# PROBLEM TO SOLVE
Start at the line in the entries below that contains "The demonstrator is", stop at the line that contains "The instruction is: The", and output exactly the lines in that span, both ends included.

# RECORDS FOR THE EXERCISE
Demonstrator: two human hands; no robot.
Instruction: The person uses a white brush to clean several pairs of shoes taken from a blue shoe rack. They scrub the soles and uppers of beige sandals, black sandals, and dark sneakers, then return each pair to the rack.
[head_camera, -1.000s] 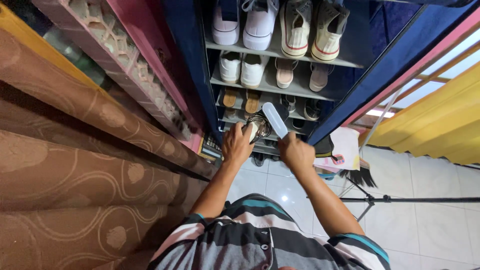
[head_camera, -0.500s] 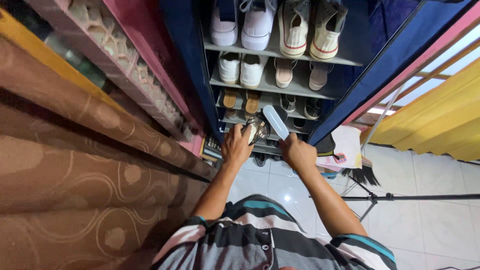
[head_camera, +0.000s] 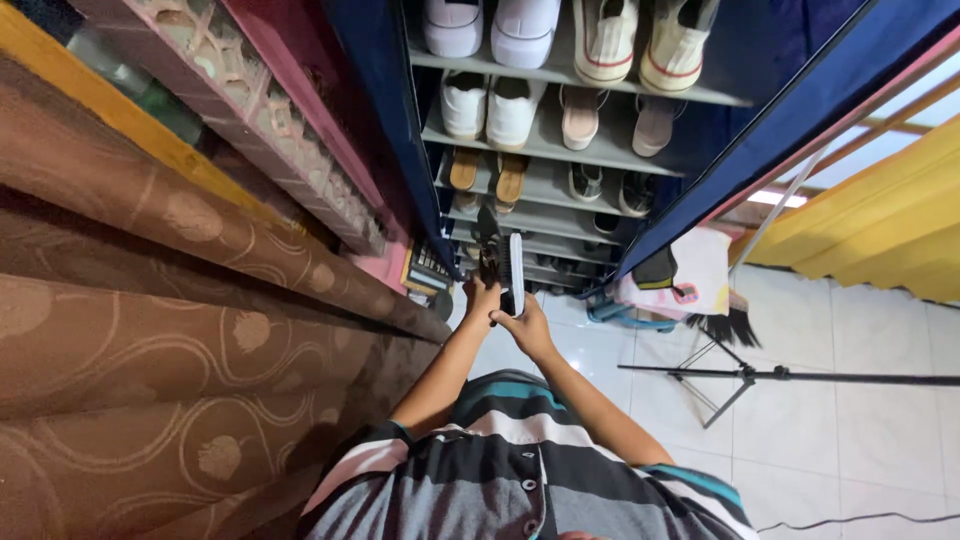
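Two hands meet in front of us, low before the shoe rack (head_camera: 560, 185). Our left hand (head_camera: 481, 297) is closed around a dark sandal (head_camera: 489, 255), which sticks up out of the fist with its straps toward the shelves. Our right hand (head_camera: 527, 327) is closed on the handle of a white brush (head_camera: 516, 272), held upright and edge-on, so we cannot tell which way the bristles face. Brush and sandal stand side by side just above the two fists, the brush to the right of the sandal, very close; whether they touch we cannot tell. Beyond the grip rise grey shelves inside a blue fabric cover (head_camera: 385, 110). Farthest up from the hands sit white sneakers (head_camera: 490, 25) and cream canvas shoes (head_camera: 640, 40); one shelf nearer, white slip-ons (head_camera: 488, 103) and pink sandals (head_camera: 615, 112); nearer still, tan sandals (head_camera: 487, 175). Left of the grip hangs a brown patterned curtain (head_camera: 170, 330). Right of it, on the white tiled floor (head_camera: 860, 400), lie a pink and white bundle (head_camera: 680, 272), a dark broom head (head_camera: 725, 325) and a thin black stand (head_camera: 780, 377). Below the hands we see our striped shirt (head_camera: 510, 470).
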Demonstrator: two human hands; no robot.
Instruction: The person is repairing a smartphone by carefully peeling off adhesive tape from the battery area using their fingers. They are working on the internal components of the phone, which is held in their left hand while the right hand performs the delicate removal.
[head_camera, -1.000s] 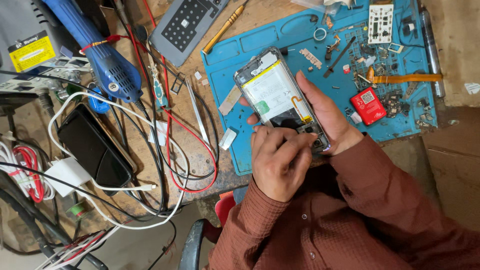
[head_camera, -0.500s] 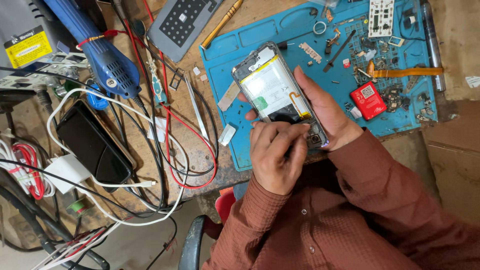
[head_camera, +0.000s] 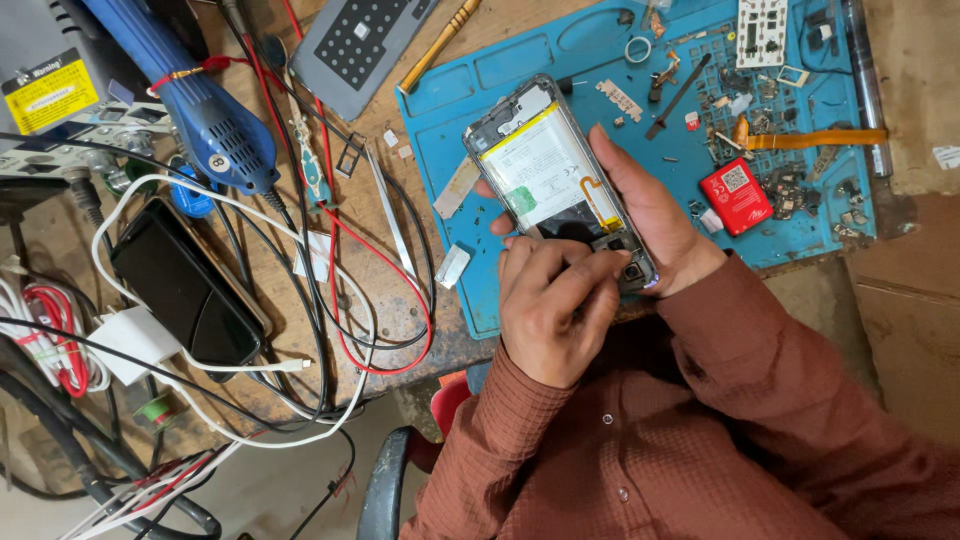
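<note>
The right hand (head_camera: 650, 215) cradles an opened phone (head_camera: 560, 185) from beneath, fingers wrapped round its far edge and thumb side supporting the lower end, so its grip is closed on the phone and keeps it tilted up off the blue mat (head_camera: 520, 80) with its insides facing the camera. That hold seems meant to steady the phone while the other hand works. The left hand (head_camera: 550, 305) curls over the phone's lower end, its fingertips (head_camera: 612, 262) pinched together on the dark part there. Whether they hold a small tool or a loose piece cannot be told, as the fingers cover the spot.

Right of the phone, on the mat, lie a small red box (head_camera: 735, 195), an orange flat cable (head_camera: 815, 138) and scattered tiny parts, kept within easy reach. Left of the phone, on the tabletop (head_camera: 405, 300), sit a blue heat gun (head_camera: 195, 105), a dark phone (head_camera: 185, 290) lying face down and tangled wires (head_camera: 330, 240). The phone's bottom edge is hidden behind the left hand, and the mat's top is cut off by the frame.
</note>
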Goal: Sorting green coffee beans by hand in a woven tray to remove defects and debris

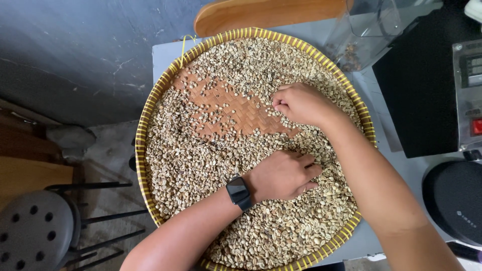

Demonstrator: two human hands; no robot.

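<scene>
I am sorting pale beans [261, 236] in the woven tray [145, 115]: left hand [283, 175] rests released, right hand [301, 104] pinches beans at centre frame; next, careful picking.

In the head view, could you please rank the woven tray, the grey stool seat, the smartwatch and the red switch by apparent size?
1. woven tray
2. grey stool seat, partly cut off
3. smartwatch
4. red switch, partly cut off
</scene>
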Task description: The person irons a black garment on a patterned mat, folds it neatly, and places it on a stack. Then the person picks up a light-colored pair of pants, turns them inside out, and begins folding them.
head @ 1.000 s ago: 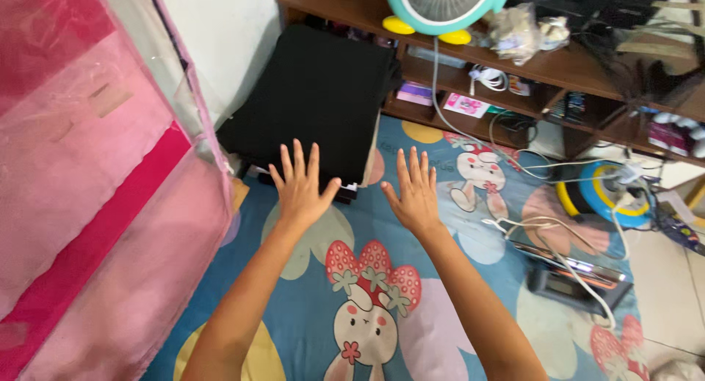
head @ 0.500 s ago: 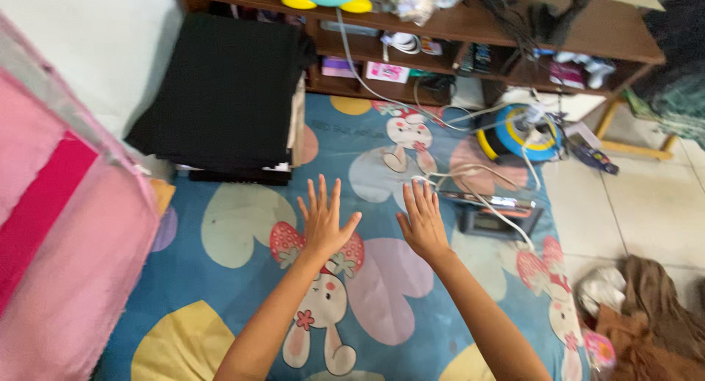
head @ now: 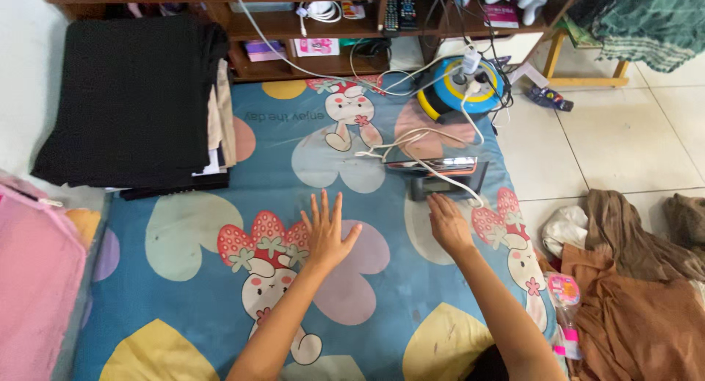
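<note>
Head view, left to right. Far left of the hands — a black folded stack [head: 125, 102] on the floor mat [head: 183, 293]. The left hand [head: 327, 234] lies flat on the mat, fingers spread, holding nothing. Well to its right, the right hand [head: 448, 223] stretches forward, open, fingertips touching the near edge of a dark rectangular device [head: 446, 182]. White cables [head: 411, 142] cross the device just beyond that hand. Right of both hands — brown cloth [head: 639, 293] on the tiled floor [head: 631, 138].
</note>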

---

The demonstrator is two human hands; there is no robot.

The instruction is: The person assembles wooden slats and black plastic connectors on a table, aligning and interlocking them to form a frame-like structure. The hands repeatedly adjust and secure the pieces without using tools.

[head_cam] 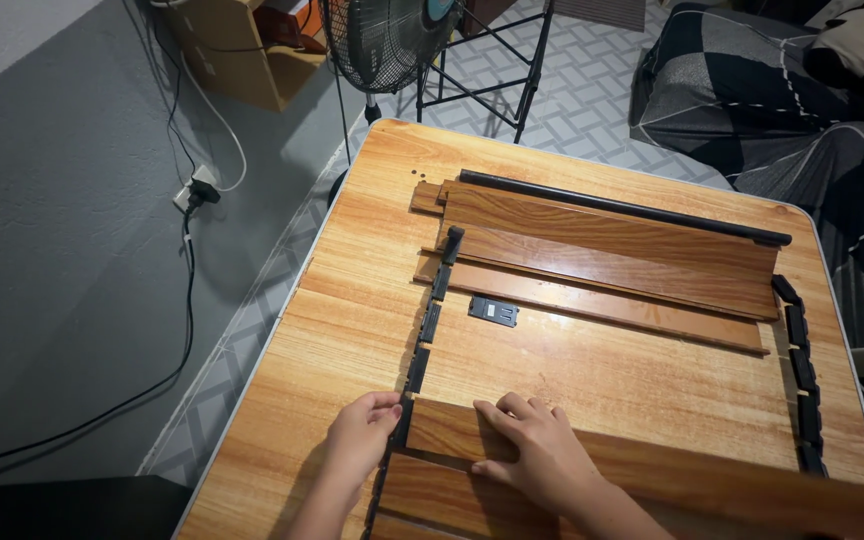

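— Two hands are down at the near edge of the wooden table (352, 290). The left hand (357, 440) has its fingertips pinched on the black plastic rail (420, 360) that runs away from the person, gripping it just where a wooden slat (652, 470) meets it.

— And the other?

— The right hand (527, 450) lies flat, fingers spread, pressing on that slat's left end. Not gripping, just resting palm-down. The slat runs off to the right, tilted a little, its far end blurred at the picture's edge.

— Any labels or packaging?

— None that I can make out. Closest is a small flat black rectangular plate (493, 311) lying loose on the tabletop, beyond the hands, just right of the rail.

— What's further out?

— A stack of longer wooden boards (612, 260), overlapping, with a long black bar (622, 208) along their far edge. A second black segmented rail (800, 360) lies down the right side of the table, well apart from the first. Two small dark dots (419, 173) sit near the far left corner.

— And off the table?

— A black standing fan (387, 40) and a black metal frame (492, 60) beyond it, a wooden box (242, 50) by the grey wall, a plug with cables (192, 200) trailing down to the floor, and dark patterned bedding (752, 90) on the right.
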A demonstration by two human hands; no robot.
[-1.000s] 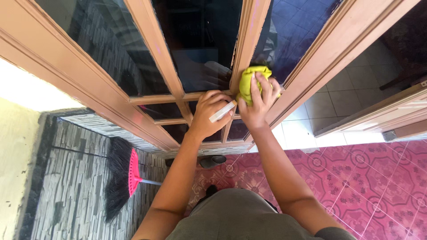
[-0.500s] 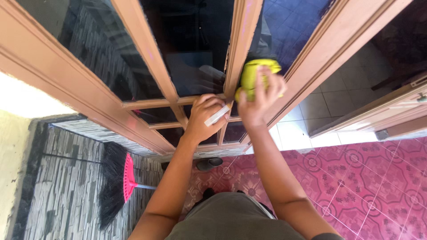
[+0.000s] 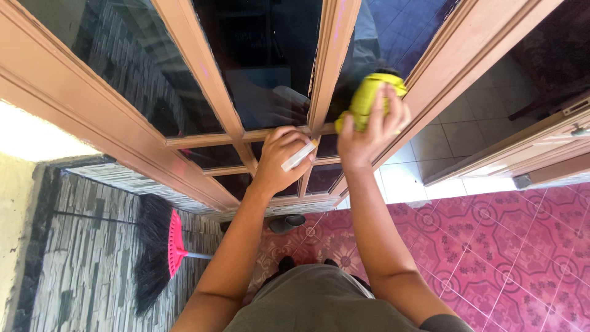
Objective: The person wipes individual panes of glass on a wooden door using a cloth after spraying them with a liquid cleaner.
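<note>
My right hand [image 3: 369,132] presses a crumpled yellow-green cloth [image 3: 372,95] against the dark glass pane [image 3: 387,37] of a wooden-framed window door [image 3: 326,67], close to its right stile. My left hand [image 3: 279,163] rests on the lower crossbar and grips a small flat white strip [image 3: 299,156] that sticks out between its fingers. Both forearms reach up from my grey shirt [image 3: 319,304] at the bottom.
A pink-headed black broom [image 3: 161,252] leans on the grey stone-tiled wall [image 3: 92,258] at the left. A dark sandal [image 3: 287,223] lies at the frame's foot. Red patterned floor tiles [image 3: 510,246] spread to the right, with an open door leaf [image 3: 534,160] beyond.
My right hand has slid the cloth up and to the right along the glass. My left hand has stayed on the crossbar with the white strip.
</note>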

# COMPLETED EXERCISE
The demonstrator is two human hands; there is no robot.

The instruction is: The person assembles wooden slats and black plastic connectors on a table, aligning and interlocking them to form a frame-like structure. The hands repeatedly adjust and secure the pieces without using tools.

The exercise was answered completely.